TASK ITEM:
The full listing, minus its pictures, should be printed again exactly as it stands.
▼
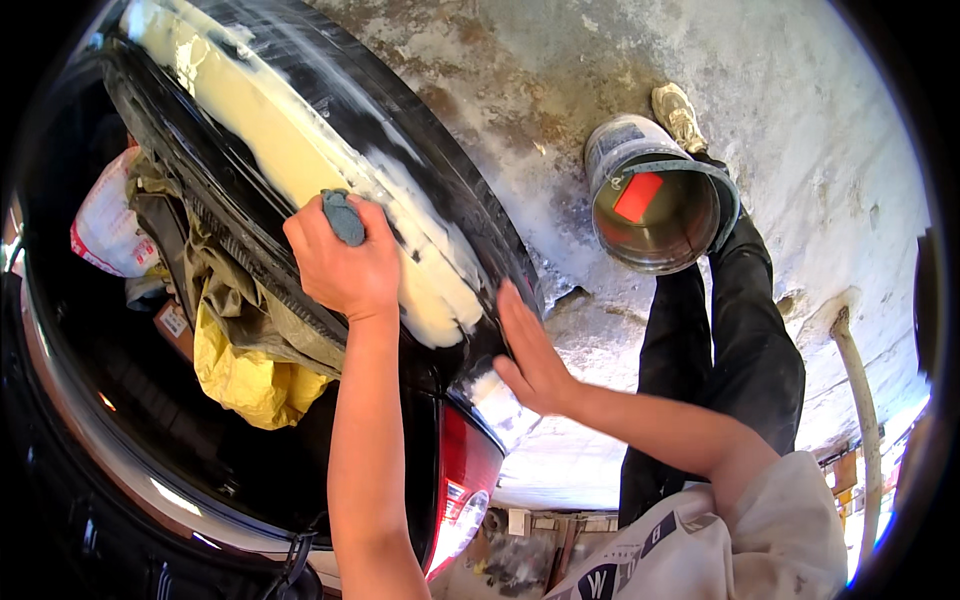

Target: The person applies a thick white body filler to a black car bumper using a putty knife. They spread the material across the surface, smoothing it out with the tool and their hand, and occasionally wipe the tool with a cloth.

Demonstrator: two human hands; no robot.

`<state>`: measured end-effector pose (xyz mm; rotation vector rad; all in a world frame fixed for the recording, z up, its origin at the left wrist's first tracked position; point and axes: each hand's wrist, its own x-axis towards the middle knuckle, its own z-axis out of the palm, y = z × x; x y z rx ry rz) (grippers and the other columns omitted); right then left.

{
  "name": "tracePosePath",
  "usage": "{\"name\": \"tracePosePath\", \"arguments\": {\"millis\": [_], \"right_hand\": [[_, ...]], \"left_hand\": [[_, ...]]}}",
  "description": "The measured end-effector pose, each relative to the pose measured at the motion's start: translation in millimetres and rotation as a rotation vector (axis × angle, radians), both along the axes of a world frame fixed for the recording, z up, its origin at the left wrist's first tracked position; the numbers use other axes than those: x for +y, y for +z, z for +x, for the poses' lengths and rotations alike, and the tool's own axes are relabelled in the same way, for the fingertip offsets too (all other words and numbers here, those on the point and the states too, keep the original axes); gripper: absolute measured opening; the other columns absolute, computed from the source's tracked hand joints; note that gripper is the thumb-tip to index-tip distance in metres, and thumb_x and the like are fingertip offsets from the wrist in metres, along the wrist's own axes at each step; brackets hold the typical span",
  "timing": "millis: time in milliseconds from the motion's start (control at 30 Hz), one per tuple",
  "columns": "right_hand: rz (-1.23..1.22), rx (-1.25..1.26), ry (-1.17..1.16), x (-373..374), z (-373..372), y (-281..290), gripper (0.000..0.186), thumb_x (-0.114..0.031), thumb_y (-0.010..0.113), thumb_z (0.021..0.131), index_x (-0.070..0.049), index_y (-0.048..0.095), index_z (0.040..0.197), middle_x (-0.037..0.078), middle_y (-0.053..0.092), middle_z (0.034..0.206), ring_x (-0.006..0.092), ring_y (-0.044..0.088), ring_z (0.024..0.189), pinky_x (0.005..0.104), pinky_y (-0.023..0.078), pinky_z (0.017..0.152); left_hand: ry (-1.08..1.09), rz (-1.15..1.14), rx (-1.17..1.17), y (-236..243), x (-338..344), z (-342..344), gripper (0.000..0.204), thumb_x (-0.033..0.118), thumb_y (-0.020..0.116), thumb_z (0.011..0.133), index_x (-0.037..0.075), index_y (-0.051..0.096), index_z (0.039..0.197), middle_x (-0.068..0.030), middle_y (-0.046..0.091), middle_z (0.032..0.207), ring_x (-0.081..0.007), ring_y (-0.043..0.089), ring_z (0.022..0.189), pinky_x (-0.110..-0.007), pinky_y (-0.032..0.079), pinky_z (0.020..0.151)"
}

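1. A black car fills the frame's left.
2. Its cream patch runs from upper left to middle.
3. A bucket sits upper right.
4. Right hand, center: grip loose, holding nothing.
5. Left hand, left of center: grip squeezing a gray block.

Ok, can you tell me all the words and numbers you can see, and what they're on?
Light shirt: pale letters on dark squares, which I won't copy out.
White-and-red bag: red print, too small to read.
Brown box: white label, too small to read.
Red-and-clear tail light: pale patches, maybe a marking or a reflection; I can't tell.
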<state>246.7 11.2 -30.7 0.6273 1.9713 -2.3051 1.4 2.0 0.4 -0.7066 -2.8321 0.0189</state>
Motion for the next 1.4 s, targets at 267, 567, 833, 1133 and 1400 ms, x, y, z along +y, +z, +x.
{"name": "tracePosePath", "arguments": {"millis": [267,567,833,1133,1400], "right_hand": [[0.06,0.01,-0.008,-9.6,-3.9,0.2,0.081,-0.034,0.048,0.103,0.009,0.009,0.159,0.031,0.011,0.166,0.0448,0.013,0.155,0.0492,0.013,0.125],[0.085,-0.026,0.006,-13.4,6.7,6.4,0.085,-0.034,0.052,0.101,0.009,0.007,0.159,0.033,0.01,0.165,0.0467,0.011,0.154,0.0508,0.013,0.125],[0.038,-0.02,0.051,-9.5,12.9,12.5,0.084,-0.036,0.048,0.103,0.009,0.006,0.159,0.034,0.011,0.164,0.0478,0.012,0.154,0.0515,0.014,0.125],[0.034,-0.021,0.026,-12.6,12.0,6.0,0.082,-0.033,0.049,0.102,0.01,0.008,0.159,0.033,0.011,0.165,0.0475,0.012,0.154,0.0507,0.014,0.125],[0.006,0.018,-0.077,20.2,-55.8,-3.8,0.078,-0.03,0.047,0.103,0.009,0.009,0.159,0.03,0.01,0.166,0.0437,0.011,0.155,0.0474,0.012,0.126]], "left_hand": [[0.037,-0.042,-0.04,4.4,-1.3,3.3,0.028,0.028,0.067,0.089,0.007,0.063,0.107,-0.0097,0.062,0.106,-0.0374,0.065,0.092,-0.047,0.054,0.073],[0.039,-0.022,-0.053,3.5,-0.4,2.8,0.027,0.028,0.067,0.089,0.008,0.063,0.107,-0.0097,0.061,0.106,-0.037,0.065,0.091,-0.047,0.054,0.072],[0.035,-0.023,-0.036,2.3,-2.2,1.6,0.028,0.028,0.067,0.088,0.008,0.063,0.107,-0.0096,0.062,0.106,-0.0368,0.065,0.09,-0.047,0.054,0.072],[0.037,-0.005,-0.053,2.1,-2.1,1.7,0.03,0.029,0.067,0.088,0.007,0.063,0.108,-0.0099,0.062,0.105,-0.0369,0.065,0.091,-0.047,0.054,0.072],[0.039,-0.023,-0.046,2.0,-2.2,3.2,0.029,0.029,0.068,0.09,0.007,0.063,0.107,-0.0104,0.062,0.104,-0.0365,0.065,0.091,-0.047,0.054,0.073]]}}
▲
YOUR SOLUTION:
Target: The person applies a thick white body filler to a black car bumper using a putty knife. They spread the material across the surface, smoothing it out with the tool and their hand, and occasionally wipe the tool with a cloth.

Demonstrator: two human hands; no robot.

`<state>`: measured end-effector pose (xyz mm; rotation vector rad; all in a world frame fixed for the recording, z up, its origin at the left wrist's first tracked position; point and axes: each hand's wrist, its own x-axis towards the middle knuckle, its own z-axis out of the palm, y = z × x; x y z rx ry rz) (grippers and the other columns omitted); right then left.

{
  "name": "tracePosePath",
  "usage": "{\"name\": \"tracePosePath\", \"arguments\": {\"millis\": [_], \"right_hand\": [[_, ...]], \"left_hand\": [[_, ...]]}}",
  "description": "The measured end-effector pose, each relative to the pose measured at the motion's start: translation in millimetres and rotation as a rotation vector (axis × angle, radians), both along the axes of a world frame fixed for the recording, z up, its origin at the left wrist's first tracked position; the numbers use other axes than those: x for +y, y for +z, z for +x, for the poses' lengths and rotations alike, and the tool's own axes are relabelled in the same way, for the fingertip offsets too (all other words and numbers here, those on the point and the states too, keep the original axes); gripper: absolute measured opening; the other columns absolute, computed from the source's tracked hand joints; note that gripper is the thumb-tip to index-tip distance in metres, and thumb_x and the like are fingertip offsets from the wrist in metres, along the wrist's own axes at each step; brackets hold the typical span",
  "timing": "millis: time in milliseconds from the motion's start (control at 30 Hz), one per tuple",
  "columns": "right_hand: rz (-1.23..1.22), rx (-1.25..1.26), ry (-1.17..1.16), x (-373..374), z (-373..372), y (-281..290), gripper (0.000..0.186), thumb_x (-0.114..0.031), thumb_y (-0.010..0.113), thumb_z (0.021..0.131), index_x (-0.070..0.049), index_y (-0.048..0.095), index_z (0.040..0.197), middle_x (-0.037..0.078), middle_y (-0.053..0.092), middle_z (0.034..0.206), ring_x (-0.006..0.092), ring_y (-0.044..0.088), ring_z (0.024..0.189), pinky_x (0.005..0.104), pinky_y (-0.023..0.078), pinky_z (0.017..0.152); left_hand: ry (-1.08..1.09), rz (-1.15..1.14), rx (-1.17..1.17), y (-236..243), x (-338..344), z (-342..344), gripper (0.000..0.204), thumb_x (-0.033..0.118), thumb_y (-0.020..0.116), thumb_z (0.011..0.133), index_x (-0.037..0.075), index_y (-0.051..0.096), index_z (0.039..0.197), middle_x (-0.068..0.030), middle_y (-0.046..0.091), middle_z (0.032..0.207), ring_x (-0.081..0.007), ring_y (-0.043..0.089), ring_z (0.022..0.189), pinky_x (-0.110..-0.007), pinky_y (-0.032..0.079), pinky_z (0.020..0.151)"
}

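1. A black car fills the frame's left.
2. Its cream patch runs from upper left to middle.
3. A bucket sits upper right.
4. Right hand, center: grip loose, holding nothing.
5. Left hand, left of center: grip squeezing a gray block.

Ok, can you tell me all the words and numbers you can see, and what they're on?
Light shirt: pale letters on dark squares, which I won't copy out.
White-and-red bag: red print, too small to read.
Brown box: white label, too small to read.
Red-and-clear tail light: pale patches, maybe a marking or a reflection; I can't tell.
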<state>246.7 11.2 -30.7 0.6273 1.9713 -2.3051 1.4 2.0 0.4 -0.7066 -2.8321 0.0189</state>
Motion for the next 1.4 s, targets at 267, 567, 833, 1133 and 1400 ms, x, y, z along +y, +z, +x.
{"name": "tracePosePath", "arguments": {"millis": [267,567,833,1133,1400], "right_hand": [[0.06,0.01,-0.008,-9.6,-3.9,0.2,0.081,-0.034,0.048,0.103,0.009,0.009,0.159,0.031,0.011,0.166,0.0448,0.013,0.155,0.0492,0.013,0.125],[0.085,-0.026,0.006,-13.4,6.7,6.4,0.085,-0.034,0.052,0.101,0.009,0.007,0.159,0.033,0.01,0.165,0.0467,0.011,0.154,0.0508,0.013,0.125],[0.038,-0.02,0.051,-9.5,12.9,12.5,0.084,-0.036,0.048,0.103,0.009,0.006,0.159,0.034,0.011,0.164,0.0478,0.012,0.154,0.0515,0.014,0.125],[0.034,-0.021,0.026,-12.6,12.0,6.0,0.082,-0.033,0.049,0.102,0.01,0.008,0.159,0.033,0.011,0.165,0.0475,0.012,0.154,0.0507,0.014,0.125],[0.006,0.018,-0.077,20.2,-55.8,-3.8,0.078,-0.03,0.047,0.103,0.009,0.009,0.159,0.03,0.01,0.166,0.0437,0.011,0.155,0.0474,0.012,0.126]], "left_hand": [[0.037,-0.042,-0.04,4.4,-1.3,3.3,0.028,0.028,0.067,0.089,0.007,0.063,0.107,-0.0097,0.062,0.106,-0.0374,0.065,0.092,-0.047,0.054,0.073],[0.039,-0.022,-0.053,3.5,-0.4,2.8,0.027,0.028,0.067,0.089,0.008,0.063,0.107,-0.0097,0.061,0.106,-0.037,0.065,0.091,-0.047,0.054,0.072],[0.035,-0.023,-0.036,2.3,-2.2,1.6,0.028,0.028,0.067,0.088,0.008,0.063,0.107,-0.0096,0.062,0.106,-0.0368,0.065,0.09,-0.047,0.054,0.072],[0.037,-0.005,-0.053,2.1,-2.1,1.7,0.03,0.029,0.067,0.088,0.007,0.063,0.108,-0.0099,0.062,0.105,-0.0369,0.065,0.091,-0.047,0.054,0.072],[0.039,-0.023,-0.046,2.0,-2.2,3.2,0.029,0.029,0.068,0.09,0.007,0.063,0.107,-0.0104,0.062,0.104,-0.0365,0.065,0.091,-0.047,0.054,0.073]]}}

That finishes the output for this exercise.